There are still many more stories, artifacts, and memories that need to be preserved. If you or someone you know have photographs, letters, memoirs, match covers, meeting minutes, posters, magazines, buttons, t-shirts, or anything else that tells the story of Windsor/Essex and Detroit 2SLGBTQAI+ life, DO NOT throw them out. Instead, please consider offering to donate them to the University of Windsor’s Leddy Library Archives & Special Collections (documents, images, ephemera, and publications), Museum Windsor (artifacts), or the Windsor Public Library (publications). And if your items do not happen to fit the guidelines for what they collect, please offer them also to The ArQuives in Toronto.

Our history must be preserved for future generations, so they know that they were NEVER alone.
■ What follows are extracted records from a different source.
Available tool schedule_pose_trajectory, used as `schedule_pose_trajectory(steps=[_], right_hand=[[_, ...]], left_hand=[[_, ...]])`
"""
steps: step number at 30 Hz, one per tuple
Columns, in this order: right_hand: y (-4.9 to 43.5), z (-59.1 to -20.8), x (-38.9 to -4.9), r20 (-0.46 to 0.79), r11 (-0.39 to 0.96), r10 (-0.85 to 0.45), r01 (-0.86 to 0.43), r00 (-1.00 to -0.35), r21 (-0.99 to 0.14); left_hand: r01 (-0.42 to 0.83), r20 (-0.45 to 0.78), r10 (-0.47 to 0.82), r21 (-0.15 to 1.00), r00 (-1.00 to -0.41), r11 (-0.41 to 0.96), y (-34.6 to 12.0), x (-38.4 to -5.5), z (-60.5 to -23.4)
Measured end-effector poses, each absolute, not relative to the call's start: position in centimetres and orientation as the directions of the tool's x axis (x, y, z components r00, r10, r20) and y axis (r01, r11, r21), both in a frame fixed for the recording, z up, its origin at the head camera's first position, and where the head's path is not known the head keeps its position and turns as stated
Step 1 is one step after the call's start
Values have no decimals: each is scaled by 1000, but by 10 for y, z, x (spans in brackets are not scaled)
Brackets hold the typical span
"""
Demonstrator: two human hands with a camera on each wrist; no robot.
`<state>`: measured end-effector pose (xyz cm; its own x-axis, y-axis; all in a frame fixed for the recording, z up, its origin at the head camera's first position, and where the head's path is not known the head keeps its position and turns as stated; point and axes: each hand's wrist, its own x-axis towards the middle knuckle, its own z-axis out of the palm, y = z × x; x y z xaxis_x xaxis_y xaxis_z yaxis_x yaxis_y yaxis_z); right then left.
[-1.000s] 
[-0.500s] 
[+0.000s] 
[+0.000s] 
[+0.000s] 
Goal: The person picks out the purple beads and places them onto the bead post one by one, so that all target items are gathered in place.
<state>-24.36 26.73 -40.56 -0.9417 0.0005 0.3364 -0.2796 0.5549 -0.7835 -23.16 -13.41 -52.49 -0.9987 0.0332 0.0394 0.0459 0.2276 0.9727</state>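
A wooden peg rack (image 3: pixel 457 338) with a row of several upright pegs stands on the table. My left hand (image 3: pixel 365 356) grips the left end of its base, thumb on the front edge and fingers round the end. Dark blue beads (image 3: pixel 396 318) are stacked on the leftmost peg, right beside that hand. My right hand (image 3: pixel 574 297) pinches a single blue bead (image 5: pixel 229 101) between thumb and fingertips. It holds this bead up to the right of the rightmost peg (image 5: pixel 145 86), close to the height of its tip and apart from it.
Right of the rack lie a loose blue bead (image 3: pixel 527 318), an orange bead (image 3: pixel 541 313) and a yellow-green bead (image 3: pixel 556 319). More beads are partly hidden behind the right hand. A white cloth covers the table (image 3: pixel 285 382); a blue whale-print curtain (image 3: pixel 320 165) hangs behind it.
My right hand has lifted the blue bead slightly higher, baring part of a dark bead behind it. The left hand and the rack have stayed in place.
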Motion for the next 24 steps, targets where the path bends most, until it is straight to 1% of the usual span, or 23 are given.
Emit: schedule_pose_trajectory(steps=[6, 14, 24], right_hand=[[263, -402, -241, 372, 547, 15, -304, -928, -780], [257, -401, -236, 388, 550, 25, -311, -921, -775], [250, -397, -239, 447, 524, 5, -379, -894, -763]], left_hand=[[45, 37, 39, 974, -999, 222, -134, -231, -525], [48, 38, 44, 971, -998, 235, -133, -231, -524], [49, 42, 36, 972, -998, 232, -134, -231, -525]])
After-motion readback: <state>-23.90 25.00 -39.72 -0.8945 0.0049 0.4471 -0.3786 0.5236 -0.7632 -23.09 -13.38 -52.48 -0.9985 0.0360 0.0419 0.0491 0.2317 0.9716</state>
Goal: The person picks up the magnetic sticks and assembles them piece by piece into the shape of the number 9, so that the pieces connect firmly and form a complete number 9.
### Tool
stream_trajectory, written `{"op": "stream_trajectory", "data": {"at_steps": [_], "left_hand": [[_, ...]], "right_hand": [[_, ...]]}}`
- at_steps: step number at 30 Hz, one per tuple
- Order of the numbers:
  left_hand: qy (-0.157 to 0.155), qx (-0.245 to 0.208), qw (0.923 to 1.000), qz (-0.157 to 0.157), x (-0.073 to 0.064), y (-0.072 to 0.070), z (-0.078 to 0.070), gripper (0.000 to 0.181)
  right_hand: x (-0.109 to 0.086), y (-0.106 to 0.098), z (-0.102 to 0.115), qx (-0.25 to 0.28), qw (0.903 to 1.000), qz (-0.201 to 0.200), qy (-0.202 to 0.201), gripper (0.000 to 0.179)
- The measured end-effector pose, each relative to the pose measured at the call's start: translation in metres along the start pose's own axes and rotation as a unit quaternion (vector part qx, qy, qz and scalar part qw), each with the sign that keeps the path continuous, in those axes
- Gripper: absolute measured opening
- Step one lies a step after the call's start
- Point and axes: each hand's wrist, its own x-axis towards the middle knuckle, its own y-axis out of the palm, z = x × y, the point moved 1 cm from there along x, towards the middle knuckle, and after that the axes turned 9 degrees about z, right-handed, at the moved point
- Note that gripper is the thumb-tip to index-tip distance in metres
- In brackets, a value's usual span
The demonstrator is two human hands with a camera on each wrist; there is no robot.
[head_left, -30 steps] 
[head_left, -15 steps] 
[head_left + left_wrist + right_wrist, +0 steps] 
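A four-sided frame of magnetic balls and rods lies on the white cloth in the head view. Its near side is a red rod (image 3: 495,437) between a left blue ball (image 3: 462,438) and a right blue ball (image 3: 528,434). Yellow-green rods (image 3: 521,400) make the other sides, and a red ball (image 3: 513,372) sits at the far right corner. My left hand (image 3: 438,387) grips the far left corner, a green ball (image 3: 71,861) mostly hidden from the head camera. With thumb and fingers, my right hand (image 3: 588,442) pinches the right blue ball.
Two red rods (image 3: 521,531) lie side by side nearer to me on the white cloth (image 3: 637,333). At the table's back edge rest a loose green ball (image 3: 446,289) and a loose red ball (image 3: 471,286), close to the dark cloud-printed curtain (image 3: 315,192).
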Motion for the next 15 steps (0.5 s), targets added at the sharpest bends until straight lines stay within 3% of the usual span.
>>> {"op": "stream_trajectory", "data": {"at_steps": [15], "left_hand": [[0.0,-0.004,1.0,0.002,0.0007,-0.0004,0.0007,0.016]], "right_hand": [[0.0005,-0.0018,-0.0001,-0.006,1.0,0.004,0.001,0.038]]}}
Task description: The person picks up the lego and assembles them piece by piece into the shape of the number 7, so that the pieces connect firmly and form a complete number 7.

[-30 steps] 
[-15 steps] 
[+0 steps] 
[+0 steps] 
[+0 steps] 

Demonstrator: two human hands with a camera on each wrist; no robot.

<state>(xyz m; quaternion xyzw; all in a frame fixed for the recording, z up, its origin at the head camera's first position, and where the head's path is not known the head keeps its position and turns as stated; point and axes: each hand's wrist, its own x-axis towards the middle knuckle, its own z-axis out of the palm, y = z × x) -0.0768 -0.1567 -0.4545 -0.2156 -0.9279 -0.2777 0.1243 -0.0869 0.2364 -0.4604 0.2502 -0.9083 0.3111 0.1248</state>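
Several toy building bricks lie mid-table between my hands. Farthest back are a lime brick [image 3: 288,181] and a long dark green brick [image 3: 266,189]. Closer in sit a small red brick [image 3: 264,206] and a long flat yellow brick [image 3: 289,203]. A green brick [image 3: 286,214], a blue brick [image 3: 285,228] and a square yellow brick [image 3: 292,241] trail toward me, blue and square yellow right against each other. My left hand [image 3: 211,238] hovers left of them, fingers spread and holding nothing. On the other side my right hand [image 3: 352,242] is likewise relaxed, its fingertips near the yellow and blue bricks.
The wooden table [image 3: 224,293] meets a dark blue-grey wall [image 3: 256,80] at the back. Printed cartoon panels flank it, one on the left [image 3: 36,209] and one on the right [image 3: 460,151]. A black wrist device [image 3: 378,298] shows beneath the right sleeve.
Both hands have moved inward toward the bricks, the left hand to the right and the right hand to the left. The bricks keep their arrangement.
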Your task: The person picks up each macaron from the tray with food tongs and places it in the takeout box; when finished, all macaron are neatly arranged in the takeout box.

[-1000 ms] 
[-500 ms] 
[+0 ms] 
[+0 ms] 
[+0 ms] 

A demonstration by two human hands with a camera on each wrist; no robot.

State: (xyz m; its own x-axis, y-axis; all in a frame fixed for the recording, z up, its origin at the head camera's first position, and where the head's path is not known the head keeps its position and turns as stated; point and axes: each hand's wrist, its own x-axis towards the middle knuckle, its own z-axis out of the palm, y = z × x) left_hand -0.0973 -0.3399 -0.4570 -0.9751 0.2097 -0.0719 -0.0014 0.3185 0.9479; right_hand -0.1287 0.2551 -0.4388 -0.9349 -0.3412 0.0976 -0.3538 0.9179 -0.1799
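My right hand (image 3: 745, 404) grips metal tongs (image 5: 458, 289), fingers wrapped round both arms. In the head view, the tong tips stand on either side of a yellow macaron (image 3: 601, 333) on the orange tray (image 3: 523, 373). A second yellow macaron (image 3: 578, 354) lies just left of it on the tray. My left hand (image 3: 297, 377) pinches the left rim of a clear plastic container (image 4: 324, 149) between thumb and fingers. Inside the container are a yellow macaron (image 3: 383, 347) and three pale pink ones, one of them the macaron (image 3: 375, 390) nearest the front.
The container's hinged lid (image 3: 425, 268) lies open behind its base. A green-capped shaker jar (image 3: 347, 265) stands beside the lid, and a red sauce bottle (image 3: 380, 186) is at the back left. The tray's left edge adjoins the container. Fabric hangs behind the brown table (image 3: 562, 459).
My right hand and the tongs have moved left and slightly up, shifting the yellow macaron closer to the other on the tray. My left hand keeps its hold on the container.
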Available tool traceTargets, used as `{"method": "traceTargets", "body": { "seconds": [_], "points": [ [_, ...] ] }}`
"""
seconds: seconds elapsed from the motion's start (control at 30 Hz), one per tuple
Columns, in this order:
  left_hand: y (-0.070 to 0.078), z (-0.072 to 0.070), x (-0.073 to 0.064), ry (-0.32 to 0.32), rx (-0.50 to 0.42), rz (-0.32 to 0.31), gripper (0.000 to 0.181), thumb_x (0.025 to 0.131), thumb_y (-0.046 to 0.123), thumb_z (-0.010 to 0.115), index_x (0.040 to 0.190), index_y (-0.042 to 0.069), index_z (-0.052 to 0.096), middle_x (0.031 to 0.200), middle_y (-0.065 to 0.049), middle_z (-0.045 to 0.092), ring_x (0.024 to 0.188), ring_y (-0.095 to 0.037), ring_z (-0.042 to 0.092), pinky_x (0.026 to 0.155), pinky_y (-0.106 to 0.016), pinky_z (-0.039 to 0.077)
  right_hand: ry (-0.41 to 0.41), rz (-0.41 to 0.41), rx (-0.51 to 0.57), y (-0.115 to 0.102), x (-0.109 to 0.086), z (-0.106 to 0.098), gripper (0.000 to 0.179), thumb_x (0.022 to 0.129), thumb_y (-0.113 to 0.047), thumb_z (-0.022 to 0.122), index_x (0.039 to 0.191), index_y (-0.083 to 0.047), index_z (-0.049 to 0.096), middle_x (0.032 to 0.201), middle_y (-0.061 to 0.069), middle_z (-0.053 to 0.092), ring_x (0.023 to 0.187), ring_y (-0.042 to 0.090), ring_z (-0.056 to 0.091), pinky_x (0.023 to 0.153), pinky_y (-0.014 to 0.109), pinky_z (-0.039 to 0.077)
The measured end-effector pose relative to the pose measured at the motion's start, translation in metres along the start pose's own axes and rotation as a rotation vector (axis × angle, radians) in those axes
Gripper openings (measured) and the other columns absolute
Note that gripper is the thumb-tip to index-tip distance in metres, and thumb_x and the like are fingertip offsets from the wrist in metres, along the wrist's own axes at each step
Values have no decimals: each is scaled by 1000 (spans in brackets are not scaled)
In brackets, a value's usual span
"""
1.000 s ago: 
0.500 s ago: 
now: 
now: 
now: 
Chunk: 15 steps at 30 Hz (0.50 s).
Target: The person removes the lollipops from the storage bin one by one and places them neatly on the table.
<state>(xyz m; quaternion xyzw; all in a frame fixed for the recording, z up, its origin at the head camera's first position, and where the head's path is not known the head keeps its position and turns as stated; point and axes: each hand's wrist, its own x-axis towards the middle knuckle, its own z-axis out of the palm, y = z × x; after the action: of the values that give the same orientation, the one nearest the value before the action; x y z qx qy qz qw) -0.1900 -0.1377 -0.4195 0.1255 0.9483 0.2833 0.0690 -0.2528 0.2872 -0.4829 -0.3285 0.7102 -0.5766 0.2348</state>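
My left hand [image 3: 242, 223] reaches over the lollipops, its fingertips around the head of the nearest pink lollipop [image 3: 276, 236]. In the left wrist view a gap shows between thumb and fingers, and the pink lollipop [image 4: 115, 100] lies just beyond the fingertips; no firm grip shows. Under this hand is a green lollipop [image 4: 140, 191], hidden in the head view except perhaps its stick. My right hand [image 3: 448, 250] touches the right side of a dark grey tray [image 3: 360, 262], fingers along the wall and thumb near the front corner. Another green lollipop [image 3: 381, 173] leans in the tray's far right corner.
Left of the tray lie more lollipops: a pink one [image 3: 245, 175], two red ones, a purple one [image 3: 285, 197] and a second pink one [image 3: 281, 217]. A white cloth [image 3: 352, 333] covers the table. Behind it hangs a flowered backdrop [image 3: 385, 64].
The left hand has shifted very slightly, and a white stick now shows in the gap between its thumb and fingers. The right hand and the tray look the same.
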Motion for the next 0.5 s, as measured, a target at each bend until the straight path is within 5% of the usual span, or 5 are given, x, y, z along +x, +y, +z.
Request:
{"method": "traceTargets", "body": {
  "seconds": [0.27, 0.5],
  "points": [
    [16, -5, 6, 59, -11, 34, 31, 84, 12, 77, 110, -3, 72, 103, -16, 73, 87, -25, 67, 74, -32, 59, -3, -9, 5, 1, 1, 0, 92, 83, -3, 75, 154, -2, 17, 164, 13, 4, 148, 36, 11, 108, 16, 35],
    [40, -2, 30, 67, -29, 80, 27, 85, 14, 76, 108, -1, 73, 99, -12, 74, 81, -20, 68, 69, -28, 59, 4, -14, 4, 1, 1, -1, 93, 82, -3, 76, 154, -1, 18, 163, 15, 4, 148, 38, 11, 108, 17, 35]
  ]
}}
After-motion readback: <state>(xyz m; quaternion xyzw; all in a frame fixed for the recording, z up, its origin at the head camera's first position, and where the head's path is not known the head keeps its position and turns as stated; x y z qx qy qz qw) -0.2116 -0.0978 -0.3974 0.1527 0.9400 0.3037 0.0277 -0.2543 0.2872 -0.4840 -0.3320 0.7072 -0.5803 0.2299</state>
Walter Cassidy has been the educator in residence for the Canadian Museum for Human Rights for the past two years. He has been a Windsor educator for the past 25 years as well as a historian, and activist. He currently teaches a AQ course for University of Windsor: How to Teach LGBTQ Students for the last six years. He is the Chair of WERA (Windsor/Essex Rainbow Alliance) which preserves 2SLGBTQAI history in the Windsor/Essex County area as well as partnering with the city on creating permanent spaces and monuments for future generations to enjoy. He has recently been published on various local 2SLGBTQAI historical moments. Last year, he had an exhibit at the Chimczuk Museum and one at the Amherstburg Freedom. He also contributed to the Love in a Dangerous Time Exhibit, currently at the Canadian Museum for Human Rights, which is the largest queer exhibit in Canadian history.